From: Asmus Freytag (asmusf@ix.netcom.com)
Date: Wed Aug 04 2010 - 12:56:32 CDT
On 8/2/2010 5:04 PM, Karl Pentzlin wrote:
> I have compiled a draft proposal:
> Proposal to add Variation Sequences for Latin and Cyrillic letters
> The draft can be downloaded at:
> http://www.pentzlin.com/Variation-Sequences-Latin-Cyrillic2.pdf (4.3 MB).
> The final proposal is intended to be submitted for the next UTC
> starting next Monday (August 9).
>
> Any comments are welcome.
>
> - Karl Pentzlin
>
>
This is an interesting proposal to deal with the glyph selection problem
caused by the unification process inherent in character encoding.
When Unicode was first contemplated, the web did not exist and the
expectation was that it would nearly always be possible to specify the
font to be used for a given text and that selecting a font would give
the correct glyph.
As the proposal noted, universal fonts and viewing documents on other
platforms and systems across the web have made this solution
unattractive for general texts.
We are left then with these five scenarios
1) Free variation
2) Orthographic variation of isolated characters (by language, e.g.
different capitals)
3) Orthographic variation of entire texts (e.g. italic Cyrillic forms,
by language)
4) Orthographic variation by type style (e.g. Fraktur conventions)
5) Notational conventions (e.g. IPA)
For free variation of a glyph, the only possible solutions are either
font selection or use of a variation sequence. I concur with Karl, that
in this case, where notable variations have been unified, that adding
variation selectors is a much more viable means of controlling authorial
intent than font selection.
If text is language tagged, then Opentype mechanisms exist in principle
to handle scenario 2 and 3. For full texts in a certain language, using
variation selectors throughout is unappealing as a solution.

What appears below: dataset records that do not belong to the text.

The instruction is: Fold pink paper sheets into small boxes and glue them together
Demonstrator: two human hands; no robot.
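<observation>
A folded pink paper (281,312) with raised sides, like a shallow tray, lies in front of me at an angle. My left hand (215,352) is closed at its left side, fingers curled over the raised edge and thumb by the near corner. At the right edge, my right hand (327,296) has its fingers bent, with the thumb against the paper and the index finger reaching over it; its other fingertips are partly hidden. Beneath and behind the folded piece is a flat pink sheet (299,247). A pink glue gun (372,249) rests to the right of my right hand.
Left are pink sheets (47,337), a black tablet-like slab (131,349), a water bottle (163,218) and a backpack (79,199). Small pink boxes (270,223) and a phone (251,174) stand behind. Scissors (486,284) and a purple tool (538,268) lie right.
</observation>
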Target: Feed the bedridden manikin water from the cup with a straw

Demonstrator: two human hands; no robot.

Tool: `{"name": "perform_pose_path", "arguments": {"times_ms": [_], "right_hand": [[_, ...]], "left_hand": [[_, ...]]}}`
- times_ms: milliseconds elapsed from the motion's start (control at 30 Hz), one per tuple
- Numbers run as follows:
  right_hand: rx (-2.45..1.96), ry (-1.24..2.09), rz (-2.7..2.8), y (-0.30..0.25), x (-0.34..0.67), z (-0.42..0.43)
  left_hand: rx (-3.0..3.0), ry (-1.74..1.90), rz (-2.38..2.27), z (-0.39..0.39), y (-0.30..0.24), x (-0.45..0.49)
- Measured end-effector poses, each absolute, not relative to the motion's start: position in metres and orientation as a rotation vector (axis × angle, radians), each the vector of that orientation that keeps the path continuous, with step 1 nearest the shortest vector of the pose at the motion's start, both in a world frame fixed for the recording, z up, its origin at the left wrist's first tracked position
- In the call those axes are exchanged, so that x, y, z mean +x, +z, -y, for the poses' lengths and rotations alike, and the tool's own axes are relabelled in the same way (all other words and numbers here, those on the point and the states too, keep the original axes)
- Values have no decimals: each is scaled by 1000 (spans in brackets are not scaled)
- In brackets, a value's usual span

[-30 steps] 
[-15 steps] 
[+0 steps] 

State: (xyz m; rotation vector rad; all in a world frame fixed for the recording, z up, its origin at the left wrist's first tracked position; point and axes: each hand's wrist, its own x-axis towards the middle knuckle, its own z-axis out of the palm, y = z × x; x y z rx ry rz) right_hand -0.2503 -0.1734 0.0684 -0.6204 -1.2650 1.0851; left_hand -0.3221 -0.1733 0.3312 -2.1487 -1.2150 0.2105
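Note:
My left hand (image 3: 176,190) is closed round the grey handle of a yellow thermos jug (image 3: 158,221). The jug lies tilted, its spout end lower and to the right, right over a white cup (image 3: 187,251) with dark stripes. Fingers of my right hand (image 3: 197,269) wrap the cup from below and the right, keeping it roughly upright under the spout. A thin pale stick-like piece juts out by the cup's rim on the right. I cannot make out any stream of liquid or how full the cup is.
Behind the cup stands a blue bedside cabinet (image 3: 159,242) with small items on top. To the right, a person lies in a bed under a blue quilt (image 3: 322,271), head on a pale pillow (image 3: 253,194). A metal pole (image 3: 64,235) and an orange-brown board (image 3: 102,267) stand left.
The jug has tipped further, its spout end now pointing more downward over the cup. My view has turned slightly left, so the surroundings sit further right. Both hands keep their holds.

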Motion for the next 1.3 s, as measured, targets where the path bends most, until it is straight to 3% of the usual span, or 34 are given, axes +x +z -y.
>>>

However, it may be a viable solution for being able to embed correctly
rendered citations in other text, given that language tagging can be
separated from the document and that automatic language tagging may
detect large chunks of text, but not short runs.
The Fraktur problem is one where one typestyle requires additional
information (e.g. when to select long s) that is not required for
rendering the same text in another typestyle. If it is indeed desirable
(and possible) to create a correctly encoded string that can be rendered
without further change automatically in both typestyles, then adding any
necessary variation sequences to ensure that ability might be useful.
However, that needs to be addressed in the context of a precise
specification of how to encode texts so that they are dual renderable.
Only addressing some isolated variation sequences makes no sense.
Notational conventions are addressed in Unicode by duplicate encoding
(IPA) or by variation sequences. The scheme has holes, in that it is not
possible in a few cases to select one of the variants explicitly,
instead, the ambiguous form has to be used, in the hope that a font is
used that will have the proper variant in place for the ambiguous form.
Adding a few variation sequences (like the one to allow the "a" at 0061
to be the two story one needed for IPA) would fill the gap for times
when controlling the precise display font is not available.
However, there's no need to add variation sequences to select an
*ambiguous* form. Those sequences should be removed from the proposal.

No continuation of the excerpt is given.